◆ Required action
Only the lines from the start of the data through the line containing "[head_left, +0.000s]" should be written out, exactly as they are, with both ends included and the pictures left out.

◆ Stored data
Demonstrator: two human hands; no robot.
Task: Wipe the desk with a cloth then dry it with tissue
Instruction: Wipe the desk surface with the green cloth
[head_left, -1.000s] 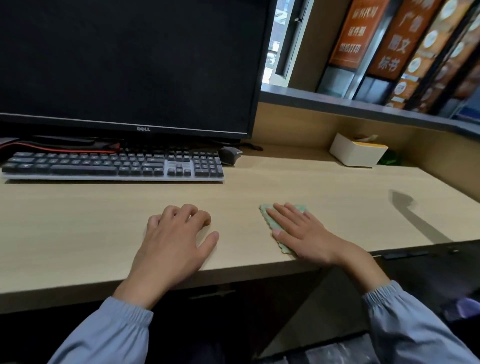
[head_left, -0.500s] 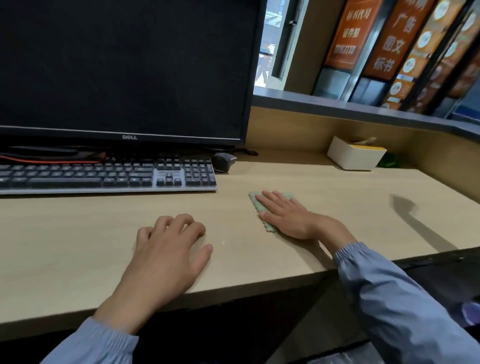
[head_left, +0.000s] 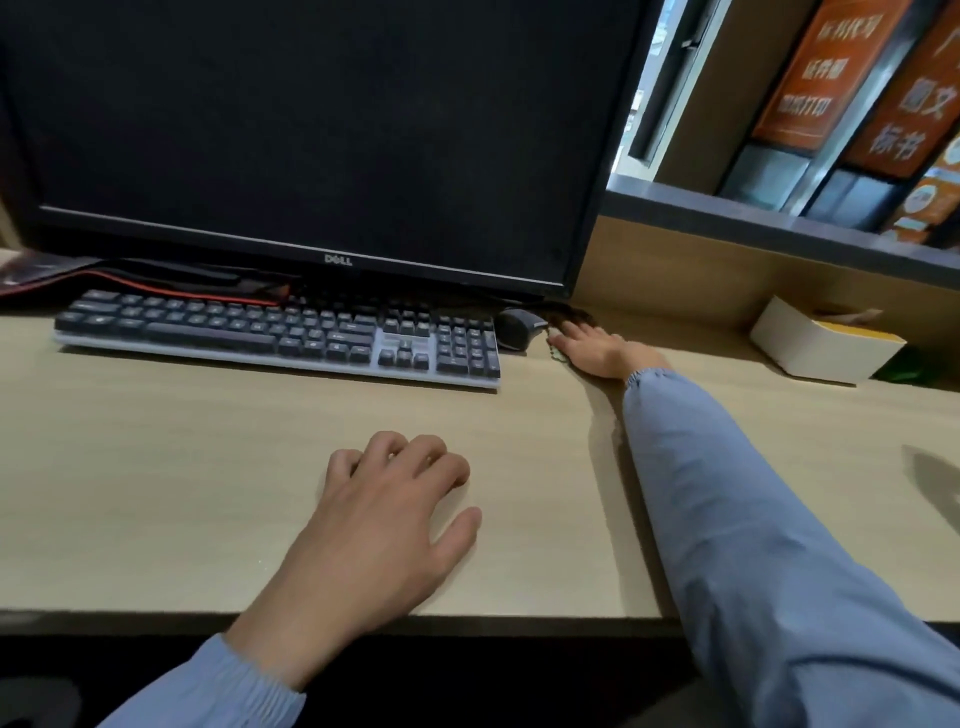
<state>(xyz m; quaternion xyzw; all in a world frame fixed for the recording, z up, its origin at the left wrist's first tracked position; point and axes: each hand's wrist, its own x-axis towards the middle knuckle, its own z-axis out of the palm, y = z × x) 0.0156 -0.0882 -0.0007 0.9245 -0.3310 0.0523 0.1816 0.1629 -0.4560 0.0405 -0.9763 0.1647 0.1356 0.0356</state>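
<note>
Cloth (head_left: 556, 354) flat under straight fingers (head_left: 571, 331) of right hand (head_left: 598, 351), beside mouse (head_left: 514, 328); left hand (head_left: 384, 519) loosely curled, empty.

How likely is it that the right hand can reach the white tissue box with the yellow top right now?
Probably yes. The right hand, flat on the green cloth, has only bare wooden desk between it and the white tissue box.

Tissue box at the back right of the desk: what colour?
The tissue box has a white body and a yellow top. It shows in the head view, the only one.
</note>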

◆ Solution to this task
Demonstrator: two human hands; no robot.
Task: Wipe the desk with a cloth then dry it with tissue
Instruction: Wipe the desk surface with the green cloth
[head_left, -1.000s] 
[head_left, -0.500s] 
[head_left, +0.000s] 

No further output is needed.